His escapades are legendary in the world trotting, adventure. Shortly after arriving in the journal during the year 1956, it was a mission to Lebanon in Antarctica. There, he won a lottery for the first journalists on the South Pole. The plane froze, and it was Stranded in Antarctica for a period of three weeks from a superior to ban flights over “until the time warming up at least 50 degrees.
Mr. Abercrombie has emerged from Jacques Cousteau, said he was “like a fish to swim.” While suffering from typhoid in the Himalayas, he amputated the frozen toes, as a pilgrim Set in Wundbrand It slid outside his yak in Afghanistan and barely escaped plunging into an abyss of 1000 feet. In Venezuela, he was struck in the head with a rock-climbing cable car and bore the scar to the end of his life.
In 1965, during the trip to Saudi Arabia “Empty Quarter”, his sport utility car broke down and was forced to repair radiator tube with first aid items from its game and another with a patch Kamel poultice leakage of excrement and barley add.
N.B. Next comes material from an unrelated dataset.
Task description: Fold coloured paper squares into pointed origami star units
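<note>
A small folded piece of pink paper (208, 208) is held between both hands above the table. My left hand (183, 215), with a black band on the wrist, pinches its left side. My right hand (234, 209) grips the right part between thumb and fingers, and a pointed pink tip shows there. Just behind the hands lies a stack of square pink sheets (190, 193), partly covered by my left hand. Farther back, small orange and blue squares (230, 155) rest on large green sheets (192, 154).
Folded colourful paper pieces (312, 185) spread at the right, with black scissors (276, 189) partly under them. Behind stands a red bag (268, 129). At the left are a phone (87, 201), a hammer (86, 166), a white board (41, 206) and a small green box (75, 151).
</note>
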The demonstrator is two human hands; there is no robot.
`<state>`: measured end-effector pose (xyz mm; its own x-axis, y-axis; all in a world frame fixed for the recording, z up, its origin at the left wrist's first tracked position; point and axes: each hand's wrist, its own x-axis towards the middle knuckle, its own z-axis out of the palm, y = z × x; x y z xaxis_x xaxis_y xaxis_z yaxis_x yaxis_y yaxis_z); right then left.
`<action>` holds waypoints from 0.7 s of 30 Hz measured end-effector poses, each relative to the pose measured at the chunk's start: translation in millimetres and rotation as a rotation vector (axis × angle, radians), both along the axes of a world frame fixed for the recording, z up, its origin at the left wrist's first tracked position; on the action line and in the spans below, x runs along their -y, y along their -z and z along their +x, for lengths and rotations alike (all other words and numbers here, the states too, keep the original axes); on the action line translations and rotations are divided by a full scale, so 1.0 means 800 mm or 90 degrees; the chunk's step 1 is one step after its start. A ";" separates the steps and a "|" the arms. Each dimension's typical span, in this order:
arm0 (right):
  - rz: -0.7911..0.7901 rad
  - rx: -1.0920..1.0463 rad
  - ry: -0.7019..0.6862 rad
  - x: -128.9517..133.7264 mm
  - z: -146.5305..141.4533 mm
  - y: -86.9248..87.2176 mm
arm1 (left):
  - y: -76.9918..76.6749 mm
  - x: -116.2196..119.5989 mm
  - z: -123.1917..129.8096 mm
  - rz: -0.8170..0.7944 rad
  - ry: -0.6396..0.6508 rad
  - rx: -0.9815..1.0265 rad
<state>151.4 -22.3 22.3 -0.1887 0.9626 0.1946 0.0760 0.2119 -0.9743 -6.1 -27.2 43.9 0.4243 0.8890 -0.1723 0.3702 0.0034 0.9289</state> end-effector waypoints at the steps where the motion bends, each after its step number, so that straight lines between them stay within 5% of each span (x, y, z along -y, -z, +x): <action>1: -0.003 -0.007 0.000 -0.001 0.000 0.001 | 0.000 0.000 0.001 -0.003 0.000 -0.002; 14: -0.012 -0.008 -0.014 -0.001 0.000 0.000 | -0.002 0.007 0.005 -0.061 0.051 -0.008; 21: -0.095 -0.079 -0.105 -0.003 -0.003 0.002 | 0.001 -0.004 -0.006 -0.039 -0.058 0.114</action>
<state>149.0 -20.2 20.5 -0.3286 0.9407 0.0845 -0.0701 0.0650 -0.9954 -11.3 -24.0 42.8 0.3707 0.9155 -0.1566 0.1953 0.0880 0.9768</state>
“If you want to tell stories, he could tell them in the night. I used that every child, it had ended in a prestigious history of the death experience,” said Marlin Fitzwater Water, Ronald Reagan and George HW Bush and the presidential press secretariat Mr Abercrombie’s neighbours in the past decade in Shady Side, Md. “He did not brag, it was a large part of its charm. He was a man is man and an intellectual to boot.”
The story says that his request is just what is considered the largest account of the effort of the article in a magazine once known for its great date households.
Details of history are certainly different, but Mr. Abercrombie, bound for an assignment in Alaska in the mid 1960, he learned to fly, bought a Cessna 180 and flew north-west. Once in Alaska, he discovered, it must pontoons for the aircraft, he bought them, photos and his shot flew home, alongside his wharf property. He called the office and told that the aircraft, it could be made there.
“It was the fact that the latter on the road to alarm bells in the accounting, which is perhaps been arranged so that the aircraft passes, but not with a float,” said earlier Executive Editor, Bob Poole.